Comienzas el trote cochinero y ya ves que las piernas no responden como deberían, intentas darles algo de brío con un pequeño sprint o levantando las rodillas y se va confirmando tus peores temores: dejastes tus extremidades dormitando en la cama. Si en el calentamiento no tienes la sensación de que debes ir frenándote es que nuestras antaño compañeras nos han dejado en la estacada.

Boca seca


Creías que lo tenías todo controlado pero dejaste pasar un concepto tan básico como invisible, inodoro e insaboro (a no ser que lo riegues con cebada): la hidratación. Ya puedes ponerte a beber un tonel entero de agua que esa sensación ya no va a desaparecer y tu cuerpo, como las parejas rencorosas, te lo va a ir recordando explícitamente durante toda la carrera.

Estómago revuelto


Has dado los pasos correctos, entre ellos el de no variar ni un ápice tu desayuno respecto a otras veces que has salido a competir y, sin embargo, hoy tu metabolismo ha iniciado una revuelta que se desata dentro de tu estómago. Así de cruel puede ser el destino.
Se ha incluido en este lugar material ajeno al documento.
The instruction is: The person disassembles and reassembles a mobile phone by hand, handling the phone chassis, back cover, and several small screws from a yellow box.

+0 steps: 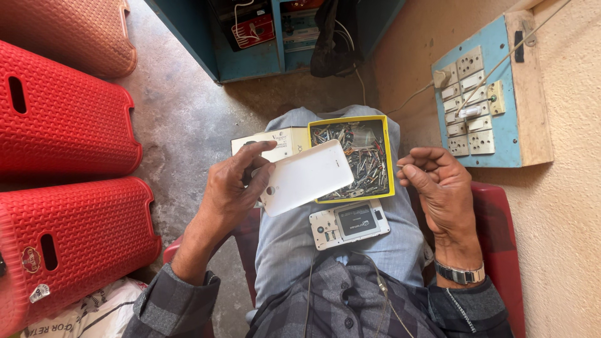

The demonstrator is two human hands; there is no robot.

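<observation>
Landmark: yellow cardboard box of small metal parts (388, 156), on the person's lap.

- 3 red woven-texture plastic stools (62, 112), well left of the box, stacked along the concrete floor.
- 1 blue wall board of white switches and sockets (494, 62), right of the box.
- 1 white rectangular carton (282, 141), touching the box's left side.
- 1 smooth white plastic phone back cover (307, 176), overlapping the box's lower left corner; left hand (231, 188) grips its left end, thumb on top.
- 1 opened white phone body with dark battery showing (349, 223), flat on the lap just below the box.
- Right hand (438, 181), just right of the box, curled, fingertips pinched; can't tell what they hold.
- 1 metal wristwatch (460, 273) on the right wrist.
</observation>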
Incómodo con tu ropa de siempre 


Te vistes la camiseta y ya comienzas a notar que algo no encaja: o tu cuerpo se ha deformado o la prenda se niega a adaptarse a tu morfología. Comienza a rozarte hasta el puño de la manga, los calcetines te presionan como nunca antes lo había hecho, las bambas parecen confeccionadas para hacerte vudú a cada zancada, cualquier complemento extra parece que pesa una tonelada. La piel hipersensible ya te está alertando que es mejor cambiar el plan del día.

 NO estás impaciente porque comience la carrera 


Esa sensación de querer aprovechar ese momento de forma AHORA MISMO, de que los cinco minutos para que empiecen la carrera te parecen casi cinco horas, de que te quieres comer el mundo aquí y ahora, si no te quema por dentro ese fuego es porque probablemente no andes del todo fino.

Obsesionitis aguda con la carrera 


¿Has soñado con la carrera? ¿Te traiciona alguno de tus allegados con una conversación sobre cualquier tema que no tenga que ver con el running y no sabes como seguir el hilo de la conversación? ¿tus respuestas son casi siempre una serie de retahilas dubitativas, llena de contradicciones y hasta en ocasiones crispadas? Está claro que le has dado una importancia excesiva a la carrera, tanto que al final puede resultar perjudicial. A la línea de salida cuanto más tranquilos y pacificados mentalmente lleguemos más opciones de éxito tendremos.

Desorden generalizado


Una cosa son los nervios que te suelen jugar una mala pasada, otra bien distinta estar continuamente cuestionándote todas tus decisiones porque se esfuman de tu cerebro nada más ponerlas en práctica.  El descontrol con todos los ítems, el revisar 500 veces los mismos elementos porque no estás seguro de que lo hayas hecho ya, el colocarte una prenda y al momento olvidar donde lo has colocado. Una guerra continua contigo mismo.